Facebook Pre-Emptively Sued by Lamebook

Lamebook pre-emptively suing Facebook first as a response to standard "cease and desist" letter sent a couple of months ago may be the funniest thing about the parody site.

Remember how Harvard University dormitories had used the word “Facebook” to refer to their collections of residents’ profiles and photos – and other schools similarly used the word to describe student directories — long before Mark Zuckerberg copyrighted the word? I think of this whenever I read about Facebook’s legal moves related to its name.

So Lamebook pre-emptively suing Facebook first as a response to standard “cease and desist” letter sent a couple of months ago has to be the funniest thing about the parody site. Hopefully the creators will include the contents of the lawsuit and related correspondence in the coffee-table book that Urban Outfitters is supposedly planning to release based on the Lamebook site.

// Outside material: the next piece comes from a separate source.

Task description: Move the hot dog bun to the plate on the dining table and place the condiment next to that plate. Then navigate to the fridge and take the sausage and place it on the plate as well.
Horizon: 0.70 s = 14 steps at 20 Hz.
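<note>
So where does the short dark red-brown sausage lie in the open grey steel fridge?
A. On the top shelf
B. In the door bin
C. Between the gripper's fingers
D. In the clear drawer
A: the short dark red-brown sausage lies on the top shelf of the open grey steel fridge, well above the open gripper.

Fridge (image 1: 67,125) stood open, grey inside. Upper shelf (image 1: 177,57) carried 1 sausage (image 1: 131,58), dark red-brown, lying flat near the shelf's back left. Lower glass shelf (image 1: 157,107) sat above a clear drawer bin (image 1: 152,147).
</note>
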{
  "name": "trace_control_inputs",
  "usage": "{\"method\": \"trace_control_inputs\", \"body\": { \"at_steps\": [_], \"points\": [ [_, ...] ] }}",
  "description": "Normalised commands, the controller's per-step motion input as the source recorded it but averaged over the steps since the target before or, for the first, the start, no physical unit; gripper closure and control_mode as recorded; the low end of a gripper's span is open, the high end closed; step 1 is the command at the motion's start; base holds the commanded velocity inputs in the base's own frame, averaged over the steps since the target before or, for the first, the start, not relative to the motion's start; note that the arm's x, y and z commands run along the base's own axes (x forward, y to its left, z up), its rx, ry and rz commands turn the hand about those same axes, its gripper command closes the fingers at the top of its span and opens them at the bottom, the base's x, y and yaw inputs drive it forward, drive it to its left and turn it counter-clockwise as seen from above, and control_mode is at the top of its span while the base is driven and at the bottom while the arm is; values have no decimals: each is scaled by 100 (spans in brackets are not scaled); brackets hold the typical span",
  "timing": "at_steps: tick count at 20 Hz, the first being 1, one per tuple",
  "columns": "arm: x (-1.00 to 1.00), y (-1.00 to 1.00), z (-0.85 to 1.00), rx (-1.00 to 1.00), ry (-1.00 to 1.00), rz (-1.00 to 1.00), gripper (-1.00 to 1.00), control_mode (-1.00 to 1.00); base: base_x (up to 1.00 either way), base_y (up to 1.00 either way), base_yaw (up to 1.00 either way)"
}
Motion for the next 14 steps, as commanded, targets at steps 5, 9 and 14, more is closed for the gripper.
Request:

Let’s see if that ever goes to press, however. Facebook has made a habit of at least threatening to sue any website with a title ending in “book,” the most recent example being FacePorn. The best proof of the social networking giant’s legal prowess appears on the infringer’s home page:

Faceporn will be back!

Due to unforeseen circumstances, faceporn is down until further notice. We are doing our best to come back better than ever. We’re currently working to launch a completely new version of the site, and it will be the best porn site the world has ever seen.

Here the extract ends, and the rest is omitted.